Le président turc Recep Tayyip Erdogan a déclaré que jusqu'à présent, plus de 100 "terroristes" avaient été tués dans les combats, bien que les informations faisant état de blessés dans la région ne soutiennent pas sa plainte.
Dans le même temps, deux personnes, dont un enfant, auraient été tuées dans la ville d'Akcakale, à la frontière turque, par des tirs de mortier à l'arrivée de positions tenues par des Kurdes.
Les agences humanitaires internationales mettent en garde contre une crise humanitaire croissante dans la région.
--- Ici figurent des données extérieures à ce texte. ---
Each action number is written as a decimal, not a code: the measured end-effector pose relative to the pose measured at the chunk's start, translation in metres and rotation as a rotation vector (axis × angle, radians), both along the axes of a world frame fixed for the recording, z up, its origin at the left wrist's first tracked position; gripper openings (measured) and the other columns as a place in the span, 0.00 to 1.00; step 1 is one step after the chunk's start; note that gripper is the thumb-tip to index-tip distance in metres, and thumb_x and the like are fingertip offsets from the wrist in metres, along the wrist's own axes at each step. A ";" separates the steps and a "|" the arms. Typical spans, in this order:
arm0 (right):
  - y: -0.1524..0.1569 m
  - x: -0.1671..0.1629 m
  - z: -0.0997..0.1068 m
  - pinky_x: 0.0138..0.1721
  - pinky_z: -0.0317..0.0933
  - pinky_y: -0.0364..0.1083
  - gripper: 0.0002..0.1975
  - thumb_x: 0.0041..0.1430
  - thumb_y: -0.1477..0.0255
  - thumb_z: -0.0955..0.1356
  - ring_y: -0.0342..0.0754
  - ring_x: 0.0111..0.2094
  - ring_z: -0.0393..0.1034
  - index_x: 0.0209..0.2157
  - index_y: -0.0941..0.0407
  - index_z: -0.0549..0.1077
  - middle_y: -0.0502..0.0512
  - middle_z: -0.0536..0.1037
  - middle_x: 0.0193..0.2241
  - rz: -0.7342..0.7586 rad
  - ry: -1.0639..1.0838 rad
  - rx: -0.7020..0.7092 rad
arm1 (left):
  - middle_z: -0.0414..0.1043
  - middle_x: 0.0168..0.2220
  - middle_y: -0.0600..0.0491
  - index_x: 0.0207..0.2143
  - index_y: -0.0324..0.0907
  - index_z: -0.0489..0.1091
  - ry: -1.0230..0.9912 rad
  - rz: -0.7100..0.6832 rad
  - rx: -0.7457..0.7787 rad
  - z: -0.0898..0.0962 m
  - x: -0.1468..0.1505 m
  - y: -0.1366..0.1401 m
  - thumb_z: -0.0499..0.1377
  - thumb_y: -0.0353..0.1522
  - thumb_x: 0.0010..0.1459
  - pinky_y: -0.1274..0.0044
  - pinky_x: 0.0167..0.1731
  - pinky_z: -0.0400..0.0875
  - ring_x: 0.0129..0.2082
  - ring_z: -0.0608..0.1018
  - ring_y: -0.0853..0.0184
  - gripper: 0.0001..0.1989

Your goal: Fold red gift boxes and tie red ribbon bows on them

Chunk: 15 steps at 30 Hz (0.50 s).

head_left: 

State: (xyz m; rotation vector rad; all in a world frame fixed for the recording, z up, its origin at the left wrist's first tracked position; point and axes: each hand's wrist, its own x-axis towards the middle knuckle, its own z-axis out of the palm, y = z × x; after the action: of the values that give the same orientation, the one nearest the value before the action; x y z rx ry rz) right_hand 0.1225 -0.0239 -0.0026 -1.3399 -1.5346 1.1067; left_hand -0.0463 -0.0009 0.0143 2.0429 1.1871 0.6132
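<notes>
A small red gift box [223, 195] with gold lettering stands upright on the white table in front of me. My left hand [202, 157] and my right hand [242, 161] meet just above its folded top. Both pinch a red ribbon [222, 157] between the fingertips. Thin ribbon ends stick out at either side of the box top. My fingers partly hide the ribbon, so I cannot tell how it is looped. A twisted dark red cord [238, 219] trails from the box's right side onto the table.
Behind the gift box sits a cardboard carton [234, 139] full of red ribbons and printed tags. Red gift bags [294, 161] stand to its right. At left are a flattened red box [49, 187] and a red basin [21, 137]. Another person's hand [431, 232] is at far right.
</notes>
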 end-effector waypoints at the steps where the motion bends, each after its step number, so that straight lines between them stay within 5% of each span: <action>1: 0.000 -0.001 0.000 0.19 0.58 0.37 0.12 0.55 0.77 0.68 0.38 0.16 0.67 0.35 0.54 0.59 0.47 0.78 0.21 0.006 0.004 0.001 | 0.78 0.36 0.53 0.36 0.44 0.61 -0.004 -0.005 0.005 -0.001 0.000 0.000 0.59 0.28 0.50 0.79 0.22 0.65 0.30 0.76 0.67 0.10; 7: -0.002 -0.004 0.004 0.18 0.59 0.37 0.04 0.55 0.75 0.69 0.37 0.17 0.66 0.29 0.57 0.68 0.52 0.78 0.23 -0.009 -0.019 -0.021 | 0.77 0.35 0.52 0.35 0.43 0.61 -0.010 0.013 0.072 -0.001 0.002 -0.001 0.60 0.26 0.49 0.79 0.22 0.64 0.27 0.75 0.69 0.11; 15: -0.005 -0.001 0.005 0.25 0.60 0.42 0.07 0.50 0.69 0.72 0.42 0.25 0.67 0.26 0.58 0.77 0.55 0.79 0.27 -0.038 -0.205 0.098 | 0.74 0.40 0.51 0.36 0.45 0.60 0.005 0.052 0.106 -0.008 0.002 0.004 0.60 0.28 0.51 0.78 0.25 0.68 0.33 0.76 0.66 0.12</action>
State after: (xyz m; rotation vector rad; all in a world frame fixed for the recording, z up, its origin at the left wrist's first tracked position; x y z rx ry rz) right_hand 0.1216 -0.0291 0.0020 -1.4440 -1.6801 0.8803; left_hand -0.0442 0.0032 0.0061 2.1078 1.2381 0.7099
Ankara a lancé son opération militaire mercredi après que Donald Trump ait retiré les troupes américaines de leurs côtés aux côtés de leurs alliés kurdes.
La décision a marqué un changement radical dans la position du président américain, qui a promis l'année dernière de se tenir aux côtés des Kurdes, affirmant qu'ils "se sont battus avec nous" et "sont morts avec nous".
Le revirement a suscité de vives critiques de la part des républicains et des démocrates à Washington ainsi que des experts de la défense.
Les forces kurdes ont mis fin à toutes les opérations contre l'État islamique afin de se concentrer sur le combat contre les troupes turques, selon des responsables kurdes et américains.
Les combattants kurdes syriens et les forces américaines s’attaquaient aux vestiges de l’EI après la défaite du groupe terroriste au début de l’année.
Appelant à la modération de la Turquie lors de son assaut, M. Trump a averti Ankara qu'elle serait durement touchée financièrement si elle ne "respectait pas les règles".
En écrivant sur Twitter, le président américain a déclaré: "J'essaie de mettre fin à la guerre sans fin. Parler aux deux côtés.
"Je dis frapper très fort la Turquie financièrement et avec des sanctions si elle ne respecte pas les règles! Je surveille de près."
L'armée turque a déclaré que ses avions de combat et son artillerie avaient atteint 181 cibles.
Mais Mustafa Bali, un porte-parole des Forces démocratiques syriennes dirigées par les Kurdes, a déclaré que leurs combattants avaient repoussé les attaques au sol turques.
L’Observatoire syrien des droits de l’homme basé en Grande-Bretagne a déclaré que plus de 60 000 personnes avaient fui leur foyer depuis le début de l’offensive.
L'ONU estime également que des dizaines de milliers de personnes ont été déplacées et a appelé toutes les parties belligérantes à respecter le droit international humanitaire, notamment en fournissant un accès aux agences d'aide.
Ankara considère les membres de la milice kurde comme des "terroristes" en raison de leurs liens avec le Parti des travailleurs du Kurdistan (PKK) interdit, qui mène une insurrection contre la Turquie depuis 35 ans, faisant des dizaines de milliers de morts.
Les États-Unis et d'autres pays occidentaux considèrent également le PKK comme un groupe terroriste.
La Turquie considère que ses opérations contre les milices kurdes en Syrie sont une question de survie. Elle insiste également sur le fait qu'elle ne tolérera pas la quasi-autonomie que les Kurdes ont réussi à mettre en place dans le nord de la Syrie le long de la frontière.
Ankara veut créer un corridor le long de la frontière – une soi-disant "zone de sécurité" – permettant de dégager les forces kurdes.
Cela mettrait un terme à l'autonomie des Kurdes dans la région et placerait une grande partie de leur population sous le contrôle turc.